Une étude récente, menée dans en Italie, a montré une étroite corrélation entre le taux d'équipement informatique et le taux de divorces. Partout où les ordinateurs sont nombreux, la proportion des divorces est elle importante; à l'inverse, les divorces sont rares là où les foyers sont peu équipés informatiquement. Sur cette base, des journalistes en ont déduit que les ordinateurs affaiblissent la cohésion des couples, et ont tendance à provoquer leur désunion. Ce raisonnement vous semble-t-il correct ?

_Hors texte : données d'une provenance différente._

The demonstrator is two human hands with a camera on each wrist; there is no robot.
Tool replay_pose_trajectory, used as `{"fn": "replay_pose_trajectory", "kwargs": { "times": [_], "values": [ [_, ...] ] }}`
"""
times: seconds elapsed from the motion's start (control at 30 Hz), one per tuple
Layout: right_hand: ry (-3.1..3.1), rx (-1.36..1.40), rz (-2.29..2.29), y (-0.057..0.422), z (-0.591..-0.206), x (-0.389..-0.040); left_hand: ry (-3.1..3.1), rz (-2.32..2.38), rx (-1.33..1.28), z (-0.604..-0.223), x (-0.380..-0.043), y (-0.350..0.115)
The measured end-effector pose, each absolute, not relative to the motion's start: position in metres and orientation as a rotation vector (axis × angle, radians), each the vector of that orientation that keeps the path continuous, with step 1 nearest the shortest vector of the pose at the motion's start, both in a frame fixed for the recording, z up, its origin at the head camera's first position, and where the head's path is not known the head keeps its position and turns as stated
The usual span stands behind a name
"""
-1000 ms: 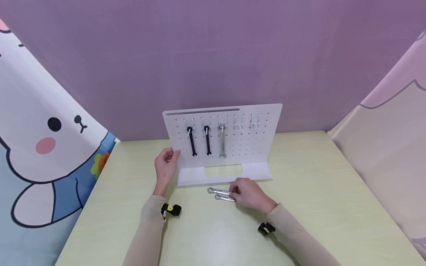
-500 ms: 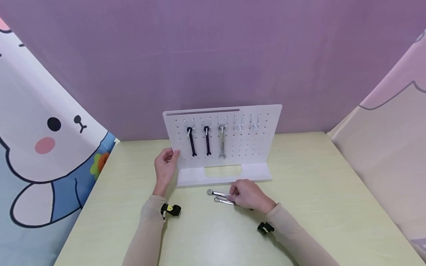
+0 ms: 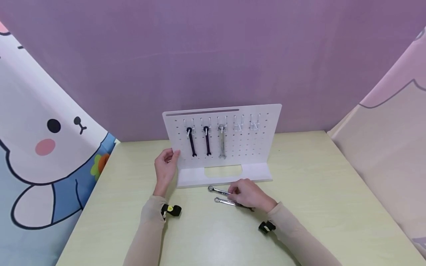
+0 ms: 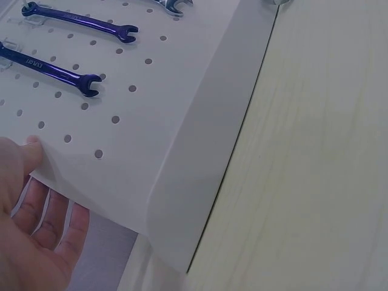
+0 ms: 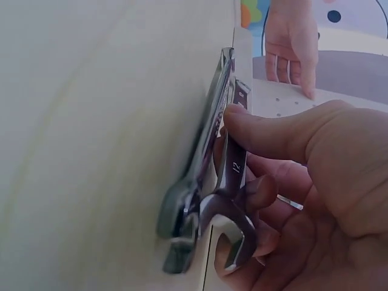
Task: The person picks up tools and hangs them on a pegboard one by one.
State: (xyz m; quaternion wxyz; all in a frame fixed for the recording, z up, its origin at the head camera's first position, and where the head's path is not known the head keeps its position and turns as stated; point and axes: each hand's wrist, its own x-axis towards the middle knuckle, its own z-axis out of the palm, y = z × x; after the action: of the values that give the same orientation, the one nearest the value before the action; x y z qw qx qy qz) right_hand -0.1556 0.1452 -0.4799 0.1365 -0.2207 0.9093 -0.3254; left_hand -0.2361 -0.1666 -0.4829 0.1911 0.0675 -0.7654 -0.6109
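- Fingers of right hand point(image 3: 249, 194) clamped on silver wrench point(image 5: 235, 160) marked 12, near white pegboard point(image 3: 253, 149) front edge; loose wrench point(image 3: 229, 202) just beside, on table point(image 3: 316, 177).
- Left hand point(image 3: 165, 166) pinches pegboard's left edge, thumb in front.
- Board upright: two dark wrenches point(image 3: 208, 142), one hung silver wrench point(image 3: 222, 144), two more hooks point(image 3: 238, 126) to the right.
- Table pale wood-grain; purple backdrop point(image 3: 213, 66) behind, cartoon-print cloth point(image 3: 26, 111) left.
- Vs half a second ago: gap between held and loose wrenches wider, more of loose one showing. Left hand, board unchanged.
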Motion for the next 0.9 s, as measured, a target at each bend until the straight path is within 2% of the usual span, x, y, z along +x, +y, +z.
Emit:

Pas du tout ! Mais l'analyse a eu du succès, et l'idée que les ordinateurs sont très "prenants" au point de détruire fréquemment la vie familiale et la cohésion des couples s'est ancrée dans les esprits. La réalité est bien différente. Il y a des disparités importantes de développement en Italie; les régions du sud sont assez pauvres, peu équipées en ordinateurs, et la mentalité y est assez traditionnelle, influencée fortement par le catholicisme; le divorce est peu en usage. Le nord, par contre, est plus riche, moderne, équipée en ordinateurs, et divorcer est une pratique qui ne choque pas les esprits. C'est ainsi qu'il y a une corrélation entre le taux des divorces et celui des équipements en ordinateurs, mais on aurait tout aussi bien pu utiliser le taux d'équipement en lave-linge ou la surface des appartements ! Les mauvais raisonnements basés sur l'interprétation de chiffres statistiques sont devenus courants dans les médias. Par exemple, la plupart des accidents ont lieu près du domicile des conducteurs; certains en on déduit que l'on risque davantage près de chez soi. En fait, la corrélation est simplement due au fait que le voisinage du domicile est l'endroit le plus souvent fréquenté par les conducteurs. Autre exemple, les taux de mortalité par cancer du poumon ont longtemps augmenté en même temps que la consommation de tabac. Certains en ont déduit que le tabac a été la cause de la hausse de ces cancers. Certes, le tabac favorise bel et bien le cancer du poumon, mais ce n'est pas ce genre de résultats qui permet de le montrer. Durant une longue période, la consommation de tabac a augmenté en parallèle avec la durée de l'espérance de vie; en déduirait on pour autant que la cigarette augmente la longévité ? En réalité, le niveau de vie a progressé, ce qui a entraîné une augmentation de l'espérance de vie et le développement de nouveaux types de mortalité, en particulier, par cancer. En parallèle, la consommation de tabac ou d'eau minérale ont augmenté, mais cela était essentiellement une conséquence de l'augmentation du pouvoir d'achat. Un livre intéressant compile 133 erreurs d'interprétation de résultats statistiques dans les médias; à connaître, pour ne pas se faire piéger soi-même (le livre "Attention Statistiques" est écrit par Joseph Klatzmann, et publié à La Découverte).